WORK TO COMPLETE :: Give back, exactly as written, the lines from the beginning of the listing through the one that contains "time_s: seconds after".

SOURCE MATERIAL ::
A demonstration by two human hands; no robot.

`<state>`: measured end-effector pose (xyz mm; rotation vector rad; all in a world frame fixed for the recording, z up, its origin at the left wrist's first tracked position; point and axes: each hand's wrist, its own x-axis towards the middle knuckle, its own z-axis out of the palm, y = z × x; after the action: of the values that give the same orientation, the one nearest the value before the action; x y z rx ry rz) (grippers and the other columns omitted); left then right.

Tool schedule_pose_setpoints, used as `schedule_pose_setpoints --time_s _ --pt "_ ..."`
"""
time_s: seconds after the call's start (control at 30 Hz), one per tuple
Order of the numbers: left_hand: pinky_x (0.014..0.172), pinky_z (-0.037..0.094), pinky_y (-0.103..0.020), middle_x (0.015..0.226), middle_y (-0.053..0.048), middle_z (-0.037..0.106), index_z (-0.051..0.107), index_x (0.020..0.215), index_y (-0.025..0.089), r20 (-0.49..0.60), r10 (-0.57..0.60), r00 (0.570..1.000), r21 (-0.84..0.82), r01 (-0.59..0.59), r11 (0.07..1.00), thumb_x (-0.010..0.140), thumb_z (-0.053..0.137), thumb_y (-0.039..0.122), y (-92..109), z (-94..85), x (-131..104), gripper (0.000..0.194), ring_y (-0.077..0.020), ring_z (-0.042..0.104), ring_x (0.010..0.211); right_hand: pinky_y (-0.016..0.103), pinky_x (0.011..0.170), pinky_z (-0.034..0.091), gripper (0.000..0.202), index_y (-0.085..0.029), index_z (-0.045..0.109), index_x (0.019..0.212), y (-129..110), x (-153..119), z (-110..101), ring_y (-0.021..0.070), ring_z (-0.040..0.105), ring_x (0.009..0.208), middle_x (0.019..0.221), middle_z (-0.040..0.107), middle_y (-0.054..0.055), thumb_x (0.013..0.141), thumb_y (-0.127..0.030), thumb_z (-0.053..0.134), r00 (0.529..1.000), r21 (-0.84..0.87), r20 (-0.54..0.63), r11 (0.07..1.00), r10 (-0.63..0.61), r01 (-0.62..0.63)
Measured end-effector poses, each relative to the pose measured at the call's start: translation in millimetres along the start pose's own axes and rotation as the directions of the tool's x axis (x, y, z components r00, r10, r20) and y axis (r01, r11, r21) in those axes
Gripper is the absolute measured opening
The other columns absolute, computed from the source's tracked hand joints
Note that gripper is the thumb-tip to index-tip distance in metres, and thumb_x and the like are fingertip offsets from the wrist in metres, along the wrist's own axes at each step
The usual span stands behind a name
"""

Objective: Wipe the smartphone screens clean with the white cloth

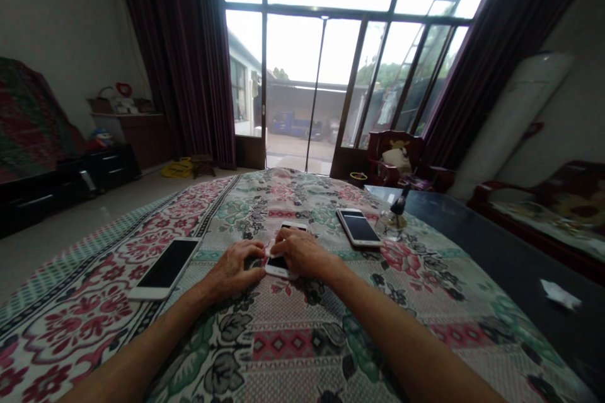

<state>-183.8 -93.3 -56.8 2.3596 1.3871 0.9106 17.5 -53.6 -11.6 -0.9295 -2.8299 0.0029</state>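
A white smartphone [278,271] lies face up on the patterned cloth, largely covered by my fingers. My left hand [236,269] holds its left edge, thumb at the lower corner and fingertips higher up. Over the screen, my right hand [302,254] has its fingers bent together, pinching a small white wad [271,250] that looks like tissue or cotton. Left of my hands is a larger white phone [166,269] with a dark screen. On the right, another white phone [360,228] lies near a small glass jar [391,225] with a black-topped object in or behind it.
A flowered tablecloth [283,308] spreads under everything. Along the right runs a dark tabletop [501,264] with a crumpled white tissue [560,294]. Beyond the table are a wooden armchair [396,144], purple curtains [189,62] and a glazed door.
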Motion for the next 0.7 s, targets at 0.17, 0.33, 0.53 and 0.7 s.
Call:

RESPONSE TO THIS TASK ::
A demonstration by two human hands; no robot.

`<state>`: measured end-effector pose (xyz mm; rotation vector rad; all in a world frame fixed for the recording, z up, its origin at the left wrist's first tracked position; point and axes: each hand's wrist, its own x-axis towards the middle knuckle, its own z-axis out of the palm, y = z × x; after the action: of the values that give the same orientation, the one nearest the value before the action; x y z rx ry rz) (grippers and the other columns omitted); left then right.

Tool schedule_pose_setpoints, used as `schedule_pose_setpoints --time_s _ --pt "_ ..."`
"""
time_s: seconds after the call's start (control at 30 Hz), one per tuple

The requested output is complete.